Global experience broadens students' creative horizons
Embarking on a journey of a lifetime, Master of Architecture students travelled to France to explore the work and inspirations of architects Anne Lacaton and Jean Philippe Vassal, as part of a research studio led by the superstar duo.
The ARCH9040 Rothwell Research Studio: Living in the City elective offered students a unique and immersive overseas experience. Guided by Rothwell Co-Chairs Anne Lacaton and Jean Philippe Vassal, and coordinated by Senior Lecturer Catherine Lassen with Dr Hannes Frykholm, the studio allowed students to deepen their learning through exploration of innovative housing projects and distinctive public buildings.
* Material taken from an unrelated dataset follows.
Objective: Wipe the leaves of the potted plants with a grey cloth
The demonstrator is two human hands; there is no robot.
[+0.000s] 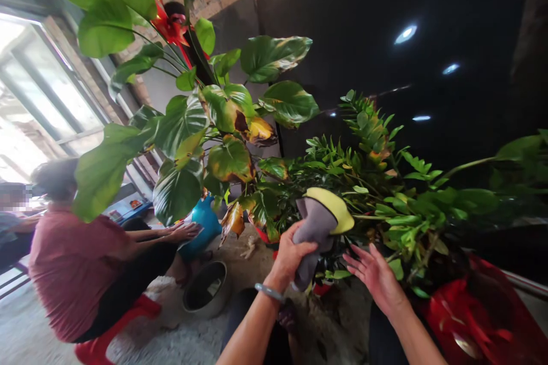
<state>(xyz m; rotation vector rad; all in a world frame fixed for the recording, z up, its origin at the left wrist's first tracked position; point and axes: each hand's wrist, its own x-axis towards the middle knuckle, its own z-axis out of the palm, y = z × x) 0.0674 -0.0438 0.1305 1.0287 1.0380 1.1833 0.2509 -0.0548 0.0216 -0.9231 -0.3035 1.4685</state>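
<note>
My left hand (290,256) is closed around a grey cloth with a yellow edge (320,222), held up against the foliage of a small-leaved green plant (385,194). A bracelet sits on that wrist. My right hand (373,272) is open with fingers spread, just below the plant's leaves and beside the cloth, holding nothing. A big-leaved plant (205,125) with some yellowed, browned leaves rises to the left of the cloth.
A person in a pink shirt (72,262) sits on a red stool (115,331) at left, hands on a teal pot (204,225). A grey bowl (208,291) lies on the floor. Red wrapping (471,313) covers a pot at right. A dark wall stands behind.
</note>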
Lauren Li, a Master of Architecture student, set off for France eager to meet the Pritzker Prize laureates and to experience the rich architectural heritage of Paris.
Over nine days, Lauren and her classmates visited a variety of inspiring architectural sites across France, including several Lacaton and Vassal projects.
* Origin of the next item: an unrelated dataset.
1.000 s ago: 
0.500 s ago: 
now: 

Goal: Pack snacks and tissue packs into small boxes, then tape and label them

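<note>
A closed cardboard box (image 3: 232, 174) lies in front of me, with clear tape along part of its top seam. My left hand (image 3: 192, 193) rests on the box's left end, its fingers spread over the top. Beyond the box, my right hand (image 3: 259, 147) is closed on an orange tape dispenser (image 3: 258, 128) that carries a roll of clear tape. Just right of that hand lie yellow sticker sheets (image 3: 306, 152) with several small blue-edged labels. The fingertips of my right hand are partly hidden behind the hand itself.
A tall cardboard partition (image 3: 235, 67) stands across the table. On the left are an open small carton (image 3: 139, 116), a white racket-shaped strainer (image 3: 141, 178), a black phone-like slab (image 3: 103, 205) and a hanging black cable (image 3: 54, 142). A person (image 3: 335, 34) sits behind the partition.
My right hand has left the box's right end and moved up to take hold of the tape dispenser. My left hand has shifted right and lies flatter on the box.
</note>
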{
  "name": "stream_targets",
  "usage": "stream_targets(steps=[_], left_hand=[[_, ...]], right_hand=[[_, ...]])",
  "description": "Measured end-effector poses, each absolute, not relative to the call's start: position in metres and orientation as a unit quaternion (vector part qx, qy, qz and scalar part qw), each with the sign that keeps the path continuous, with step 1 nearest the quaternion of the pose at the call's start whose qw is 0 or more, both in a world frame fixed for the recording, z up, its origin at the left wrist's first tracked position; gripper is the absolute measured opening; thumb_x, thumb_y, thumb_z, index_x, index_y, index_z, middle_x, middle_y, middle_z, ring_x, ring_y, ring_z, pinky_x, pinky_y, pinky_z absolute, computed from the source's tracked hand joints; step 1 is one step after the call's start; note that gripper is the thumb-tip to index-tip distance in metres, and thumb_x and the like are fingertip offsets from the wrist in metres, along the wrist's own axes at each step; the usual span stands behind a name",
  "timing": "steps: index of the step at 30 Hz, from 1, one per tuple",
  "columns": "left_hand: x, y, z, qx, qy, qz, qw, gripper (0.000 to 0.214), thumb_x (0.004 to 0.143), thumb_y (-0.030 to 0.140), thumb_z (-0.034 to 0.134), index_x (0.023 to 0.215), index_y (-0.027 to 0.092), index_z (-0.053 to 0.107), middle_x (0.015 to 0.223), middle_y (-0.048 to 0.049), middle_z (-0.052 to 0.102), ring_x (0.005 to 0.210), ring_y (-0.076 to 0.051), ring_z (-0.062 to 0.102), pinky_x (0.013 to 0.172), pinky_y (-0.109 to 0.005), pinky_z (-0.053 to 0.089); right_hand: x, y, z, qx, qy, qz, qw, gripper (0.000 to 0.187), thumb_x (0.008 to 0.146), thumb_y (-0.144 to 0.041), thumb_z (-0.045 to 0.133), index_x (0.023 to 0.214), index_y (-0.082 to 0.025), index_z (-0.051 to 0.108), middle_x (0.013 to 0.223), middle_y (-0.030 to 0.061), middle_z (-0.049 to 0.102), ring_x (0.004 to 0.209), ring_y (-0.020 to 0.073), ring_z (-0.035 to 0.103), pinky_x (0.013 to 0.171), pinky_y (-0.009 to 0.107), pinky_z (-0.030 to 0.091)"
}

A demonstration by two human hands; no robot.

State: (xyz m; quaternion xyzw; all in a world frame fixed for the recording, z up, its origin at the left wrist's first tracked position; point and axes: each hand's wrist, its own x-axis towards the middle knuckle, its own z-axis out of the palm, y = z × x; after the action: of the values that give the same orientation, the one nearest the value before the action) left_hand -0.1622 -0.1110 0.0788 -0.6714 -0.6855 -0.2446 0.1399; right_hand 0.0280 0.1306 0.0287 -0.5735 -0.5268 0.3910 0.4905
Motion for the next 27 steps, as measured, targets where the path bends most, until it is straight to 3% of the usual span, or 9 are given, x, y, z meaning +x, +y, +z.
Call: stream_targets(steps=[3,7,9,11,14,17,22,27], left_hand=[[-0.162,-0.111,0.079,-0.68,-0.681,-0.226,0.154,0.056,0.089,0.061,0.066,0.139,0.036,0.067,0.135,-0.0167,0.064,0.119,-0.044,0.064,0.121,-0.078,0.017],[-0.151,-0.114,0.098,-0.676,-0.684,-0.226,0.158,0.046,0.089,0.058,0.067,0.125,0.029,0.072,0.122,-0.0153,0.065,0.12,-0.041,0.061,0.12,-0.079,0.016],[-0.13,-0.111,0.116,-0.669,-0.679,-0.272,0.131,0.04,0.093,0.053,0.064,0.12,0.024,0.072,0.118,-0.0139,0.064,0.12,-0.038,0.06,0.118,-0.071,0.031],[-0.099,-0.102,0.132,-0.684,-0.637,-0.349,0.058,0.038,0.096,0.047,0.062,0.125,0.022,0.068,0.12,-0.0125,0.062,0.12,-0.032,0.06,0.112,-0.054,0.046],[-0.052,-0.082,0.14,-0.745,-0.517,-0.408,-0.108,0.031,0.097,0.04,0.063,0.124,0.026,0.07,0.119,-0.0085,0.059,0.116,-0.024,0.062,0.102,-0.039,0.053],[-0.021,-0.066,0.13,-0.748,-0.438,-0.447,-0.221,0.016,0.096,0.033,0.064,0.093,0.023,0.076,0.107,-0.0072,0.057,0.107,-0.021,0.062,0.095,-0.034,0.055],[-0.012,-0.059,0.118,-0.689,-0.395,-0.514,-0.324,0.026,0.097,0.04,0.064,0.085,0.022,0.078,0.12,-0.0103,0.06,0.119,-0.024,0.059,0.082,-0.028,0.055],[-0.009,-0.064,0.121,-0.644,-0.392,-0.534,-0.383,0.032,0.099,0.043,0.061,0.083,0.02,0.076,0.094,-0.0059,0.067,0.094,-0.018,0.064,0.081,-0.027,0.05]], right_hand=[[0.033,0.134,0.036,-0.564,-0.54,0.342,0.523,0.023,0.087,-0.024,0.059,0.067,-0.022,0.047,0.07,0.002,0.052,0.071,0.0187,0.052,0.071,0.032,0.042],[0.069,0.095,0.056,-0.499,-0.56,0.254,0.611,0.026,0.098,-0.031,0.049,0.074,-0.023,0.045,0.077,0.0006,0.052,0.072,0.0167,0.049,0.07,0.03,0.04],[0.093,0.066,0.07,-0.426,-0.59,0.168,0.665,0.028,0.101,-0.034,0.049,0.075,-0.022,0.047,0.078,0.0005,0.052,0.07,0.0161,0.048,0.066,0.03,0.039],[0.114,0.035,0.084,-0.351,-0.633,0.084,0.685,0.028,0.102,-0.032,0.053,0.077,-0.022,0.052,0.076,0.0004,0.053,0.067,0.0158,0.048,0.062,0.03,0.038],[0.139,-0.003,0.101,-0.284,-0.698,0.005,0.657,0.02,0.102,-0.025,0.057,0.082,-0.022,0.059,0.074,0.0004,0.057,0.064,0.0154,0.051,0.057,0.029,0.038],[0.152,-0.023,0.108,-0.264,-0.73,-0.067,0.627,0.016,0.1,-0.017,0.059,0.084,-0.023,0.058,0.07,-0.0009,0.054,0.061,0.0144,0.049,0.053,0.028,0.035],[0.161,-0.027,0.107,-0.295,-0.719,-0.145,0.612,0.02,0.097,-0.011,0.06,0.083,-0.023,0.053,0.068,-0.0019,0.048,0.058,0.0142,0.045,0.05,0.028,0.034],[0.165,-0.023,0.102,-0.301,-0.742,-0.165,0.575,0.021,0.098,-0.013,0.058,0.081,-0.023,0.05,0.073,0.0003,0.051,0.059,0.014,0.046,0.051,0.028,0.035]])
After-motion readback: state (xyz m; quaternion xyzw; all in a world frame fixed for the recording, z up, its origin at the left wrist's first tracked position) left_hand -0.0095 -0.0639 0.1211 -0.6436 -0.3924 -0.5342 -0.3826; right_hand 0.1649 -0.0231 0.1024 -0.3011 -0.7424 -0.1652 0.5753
Moving out of the studio and into these spaces gave students a deeper understanding of the architects’ philosophy.
“It was surreal to visit their buildings while gaining firsthand insights into their design rationale and decision-making process,” reflects Lauren.
Visiting social housing projects like Ivry-sur-Seine and Cité du Grand Parc provided students with a profound understanding of the possibilities for sustainable and socially inclusive architecture that is sensitive to its environment and inhabitants.
Lauren recounts her visit to Ivry-sur-Seine as a particularly eye-opening experience. Guided by residents, she observed the distinctiveness and personalisation of each unique housing unit, which defy the standard mass design approach for social housing.
“We saw how the architecture of Ivry-sur-Seine played a pivotal role in fostering a socially inclusive community.”
During her time in France, Lauren was taken aback by the sheer depth and breadth of knowledge she acquired in a short span of time. Each day brought unique opportunities to visit various locations and engage in exceptional learning encounters, thanks to the guidance of Anne and Jean Philippe.
One experience that left an indelible mark on Lauren was the visit to Hans-Walter Müller's House. Nestled in a secluded forest near La-Ferté-Alais, the inflatable house was a testament to architectural ingenuity.
“We were given a tour of Hans’ house and marvelled at all the varying unique elements; there was an inflatable guest house, a large ‘bubble’ workshop with an underground apartment, movable floors, picturesque garden areas, and even an underground fireplace.”
From exploring the unique elements of the house to engaging in conversations and laughter, the experience opened her eyes to the importance of joy and imagination.
“It was truly an unforgettable and magical experience,” describes Lauren.
Since returning from the research studio, Lauren has found her interactions with Anne Lacaton and Jean Philippe Vassal to be transformative.
"The most important thing I learned from Anne and Jean Philippe was the significance of devoting considerable time and effort to comprehend the intricacies of a given site before designing," Lauren shares.
The experience has led Lauren to integrate newfound perspectives into her work, allowing her to approach architectural practice with a deeper understanding of people, site, and design longevity.
“It is only with this knowledge and understanding that you can then design with generosity and kindness, and design sensitively to the site and its inhabitants,” reflects Lauren.
Images supplied by Lauren Li.
The Rothwell Chair in Architectural Design Leadership is made possible by a major gift from alumni Garry and Susan Rothwell. The Rothwell Chair program includes the Rothwell Chair appointment, postdoctoral research appointments, research scholarships and a public program inviting distinguished architects to lead student-focussed activities and/or public lectures.